■ What the task asks
From the line containing "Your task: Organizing" down to the line containing "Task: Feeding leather" in the records below, reproduce every line exactly, ends included, and omit all others.

■ Dataset content
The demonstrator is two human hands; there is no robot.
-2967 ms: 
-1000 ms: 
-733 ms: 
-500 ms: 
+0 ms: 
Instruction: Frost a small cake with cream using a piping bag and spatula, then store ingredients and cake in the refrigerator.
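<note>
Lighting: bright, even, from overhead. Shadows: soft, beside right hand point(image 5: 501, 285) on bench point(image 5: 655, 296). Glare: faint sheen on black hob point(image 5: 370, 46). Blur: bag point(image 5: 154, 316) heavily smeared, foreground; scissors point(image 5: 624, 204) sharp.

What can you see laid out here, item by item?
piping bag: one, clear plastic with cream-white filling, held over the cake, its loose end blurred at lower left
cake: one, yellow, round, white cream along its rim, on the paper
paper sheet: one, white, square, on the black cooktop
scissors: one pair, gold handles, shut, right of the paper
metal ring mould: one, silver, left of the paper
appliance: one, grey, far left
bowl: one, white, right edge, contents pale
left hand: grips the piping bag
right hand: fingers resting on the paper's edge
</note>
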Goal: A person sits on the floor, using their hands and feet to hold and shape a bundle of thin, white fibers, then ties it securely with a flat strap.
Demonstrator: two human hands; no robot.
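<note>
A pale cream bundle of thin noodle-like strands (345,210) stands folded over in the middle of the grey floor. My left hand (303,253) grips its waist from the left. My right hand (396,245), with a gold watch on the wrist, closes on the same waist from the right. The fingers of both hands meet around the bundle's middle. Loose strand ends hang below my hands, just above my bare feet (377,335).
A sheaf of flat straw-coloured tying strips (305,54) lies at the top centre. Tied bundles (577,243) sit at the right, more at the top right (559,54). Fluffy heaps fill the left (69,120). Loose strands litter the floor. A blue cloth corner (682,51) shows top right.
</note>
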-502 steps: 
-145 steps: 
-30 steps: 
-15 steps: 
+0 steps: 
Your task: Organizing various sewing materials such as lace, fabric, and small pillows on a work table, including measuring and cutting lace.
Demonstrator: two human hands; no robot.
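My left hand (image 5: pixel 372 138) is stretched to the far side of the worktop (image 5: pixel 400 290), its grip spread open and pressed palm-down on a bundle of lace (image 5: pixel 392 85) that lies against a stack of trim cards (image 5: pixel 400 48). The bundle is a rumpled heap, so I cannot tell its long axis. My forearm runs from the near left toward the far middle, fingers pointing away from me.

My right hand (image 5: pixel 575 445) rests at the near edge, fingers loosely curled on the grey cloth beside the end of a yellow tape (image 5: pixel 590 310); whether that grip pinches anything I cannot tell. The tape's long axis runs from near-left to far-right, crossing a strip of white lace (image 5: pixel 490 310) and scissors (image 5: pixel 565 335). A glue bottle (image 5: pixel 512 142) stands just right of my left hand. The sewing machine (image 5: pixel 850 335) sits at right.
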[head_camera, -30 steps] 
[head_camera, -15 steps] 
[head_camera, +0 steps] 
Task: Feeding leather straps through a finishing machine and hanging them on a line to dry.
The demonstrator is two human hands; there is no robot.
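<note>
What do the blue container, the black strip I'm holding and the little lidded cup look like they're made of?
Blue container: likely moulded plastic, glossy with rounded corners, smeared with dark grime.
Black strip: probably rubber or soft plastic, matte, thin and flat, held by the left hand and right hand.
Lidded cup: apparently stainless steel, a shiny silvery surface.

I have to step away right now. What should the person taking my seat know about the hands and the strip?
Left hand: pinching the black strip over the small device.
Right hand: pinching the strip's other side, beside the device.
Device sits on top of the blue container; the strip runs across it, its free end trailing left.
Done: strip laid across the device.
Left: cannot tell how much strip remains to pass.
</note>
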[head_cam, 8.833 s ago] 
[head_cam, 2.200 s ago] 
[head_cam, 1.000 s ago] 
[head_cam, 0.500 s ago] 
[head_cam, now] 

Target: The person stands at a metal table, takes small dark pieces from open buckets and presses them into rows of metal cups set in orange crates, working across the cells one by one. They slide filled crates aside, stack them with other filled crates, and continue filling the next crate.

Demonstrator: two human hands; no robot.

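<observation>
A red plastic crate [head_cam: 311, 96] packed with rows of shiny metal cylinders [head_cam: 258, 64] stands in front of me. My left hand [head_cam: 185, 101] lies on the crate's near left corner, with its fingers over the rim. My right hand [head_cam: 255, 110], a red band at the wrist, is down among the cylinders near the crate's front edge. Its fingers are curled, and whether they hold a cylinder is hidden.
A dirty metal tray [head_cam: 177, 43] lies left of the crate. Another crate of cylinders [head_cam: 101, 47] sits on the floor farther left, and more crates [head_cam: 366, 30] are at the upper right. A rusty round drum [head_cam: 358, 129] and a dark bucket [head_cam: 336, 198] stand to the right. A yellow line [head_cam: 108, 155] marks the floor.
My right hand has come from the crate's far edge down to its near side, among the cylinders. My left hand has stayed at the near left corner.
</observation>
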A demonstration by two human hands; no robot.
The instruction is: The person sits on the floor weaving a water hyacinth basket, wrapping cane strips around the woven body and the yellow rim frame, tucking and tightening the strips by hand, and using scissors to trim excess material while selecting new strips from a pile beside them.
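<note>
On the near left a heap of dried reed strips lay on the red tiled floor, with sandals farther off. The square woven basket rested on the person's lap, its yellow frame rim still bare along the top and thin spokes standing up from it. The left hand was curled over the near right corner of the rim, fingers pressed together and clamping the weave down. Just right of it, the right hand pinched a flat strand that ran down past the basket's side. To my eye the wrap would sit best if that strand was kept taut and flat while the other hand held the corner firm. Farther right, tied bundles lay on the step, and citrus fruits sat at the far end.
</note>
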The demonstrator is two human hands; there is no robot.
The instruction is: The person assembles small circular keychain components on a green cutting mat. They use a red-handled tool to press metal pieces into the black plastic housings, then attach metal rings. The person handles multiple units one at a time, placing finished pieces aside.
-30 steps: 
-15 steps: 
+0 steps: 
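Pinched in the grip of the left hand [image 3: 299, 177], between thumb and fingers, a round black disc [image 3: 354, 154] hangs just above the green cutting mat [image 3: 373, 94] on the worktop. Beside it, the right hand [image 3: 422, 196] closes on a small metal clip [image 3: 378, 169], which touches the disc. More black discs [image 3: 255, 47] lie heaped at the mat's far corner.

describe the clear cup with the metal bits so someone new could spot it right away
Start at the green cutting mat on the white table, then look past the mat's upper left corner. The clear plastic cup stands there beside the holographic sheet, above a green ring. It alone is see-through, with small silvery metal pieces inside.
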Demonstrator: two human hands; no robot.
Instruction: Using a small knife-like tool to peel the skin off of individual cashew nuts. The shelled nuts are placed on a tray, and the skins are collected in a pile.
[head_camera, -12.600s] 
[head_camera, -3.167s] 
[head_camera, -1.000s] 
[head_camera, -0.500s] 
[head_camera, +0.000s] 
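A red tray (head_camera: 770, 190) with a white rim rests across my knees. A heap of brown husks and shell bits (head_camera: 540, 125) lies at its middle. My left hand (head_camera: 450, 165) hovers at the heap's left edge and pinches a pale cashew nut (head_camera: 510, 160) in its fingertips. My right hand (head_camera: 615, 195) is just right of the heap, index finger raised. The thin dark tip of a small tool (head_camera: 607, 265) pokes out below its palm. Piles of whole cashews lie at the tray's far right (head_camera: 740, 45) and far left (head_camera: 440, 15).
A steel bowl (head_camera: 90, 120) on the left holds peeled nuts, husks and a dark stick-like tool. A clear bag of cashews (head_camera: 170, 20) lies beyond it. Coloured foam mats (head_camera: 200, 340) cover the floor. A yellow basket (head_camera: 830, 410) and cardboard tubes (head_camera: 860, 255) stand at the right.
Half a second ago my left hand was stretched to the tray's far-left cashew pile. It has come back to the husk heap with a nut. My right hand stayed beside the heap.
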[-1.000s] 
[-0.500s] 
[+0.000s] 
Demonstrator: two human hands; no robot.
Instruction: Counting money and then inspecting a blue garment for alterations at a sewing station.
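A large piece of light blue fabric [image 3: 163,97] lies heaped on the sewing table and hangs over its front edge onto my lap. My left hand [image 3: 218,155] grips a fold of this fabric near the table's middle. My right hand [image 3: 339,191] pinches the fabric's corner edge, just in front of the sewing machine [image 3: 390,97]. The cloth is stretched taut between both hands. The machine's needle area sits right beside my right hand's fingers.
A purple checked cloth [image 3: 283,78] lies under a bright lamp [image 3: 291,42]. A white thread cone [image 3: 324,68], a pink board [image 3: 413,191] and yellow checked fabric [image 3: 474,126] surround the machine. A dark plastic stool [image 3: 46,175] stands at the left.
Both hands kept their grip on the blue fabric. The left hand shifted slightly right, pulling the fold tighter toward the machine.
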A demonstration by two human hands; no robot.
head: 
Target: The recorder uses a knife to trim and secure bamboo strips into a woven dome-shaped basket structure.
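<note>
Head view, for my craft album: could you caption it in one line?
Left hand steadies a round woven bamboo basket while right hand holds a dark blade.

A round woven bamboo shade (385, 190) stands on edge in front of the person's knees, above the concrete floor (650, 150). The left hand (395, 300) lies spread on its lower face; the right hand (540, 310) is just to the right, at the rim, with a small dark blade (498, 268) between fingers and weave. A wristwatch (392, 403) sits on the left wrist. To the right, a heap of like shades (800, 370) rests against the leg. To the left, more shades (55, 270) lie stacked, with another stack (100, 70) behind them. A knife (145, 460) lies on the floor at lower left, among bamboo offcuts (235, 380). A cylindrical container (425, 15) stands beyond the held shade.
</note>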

■ Solution for this exercise
Your task: Organizing various sewing materials such as lace, fabric, and small pillows on a work table, including measuring and cutting lace.
Demonstrator: two human hands; no robot.
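My left hand (image 5: pixel 372 138) is stretched to the far side of the worktop (image 5: pixel 400 290), its grip spread open and pressed palm-down on a bundle of lace (image 5: pixel 392 85) that lies against a stack of trim cards (image 5: pixel 400 48). The bundle is a rumpled heap, so I cannot tell its long axis. My forearm runs from the near left toward the far middle, fingers pointing away from me.

My right hand (image 5: pixel 575 445) rests at the near edge, fingers loosely curled on the grey cloth beside the end of a yellow tape (image 5: pixel 590 310); whether that grip pinches anything I cannot tell. The tape's long axis runs from near-left to far-right, crossing a strip of white lace (image 5: pixel 490 310) and scissors (image 5: pixel 565 335). A glue bottle (image 5: pixel 512 142) stands just right of my left hand. The sewing machine (image 5: pixel 850 335) sits at right.
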[head_camera, -30 steps] 
[head_camera, -15 steps] 
[head_camera, +0 steps] 
Task: Feeding leather straps through a finishing machine and hanging them on a line to dry.

There is no more to the output.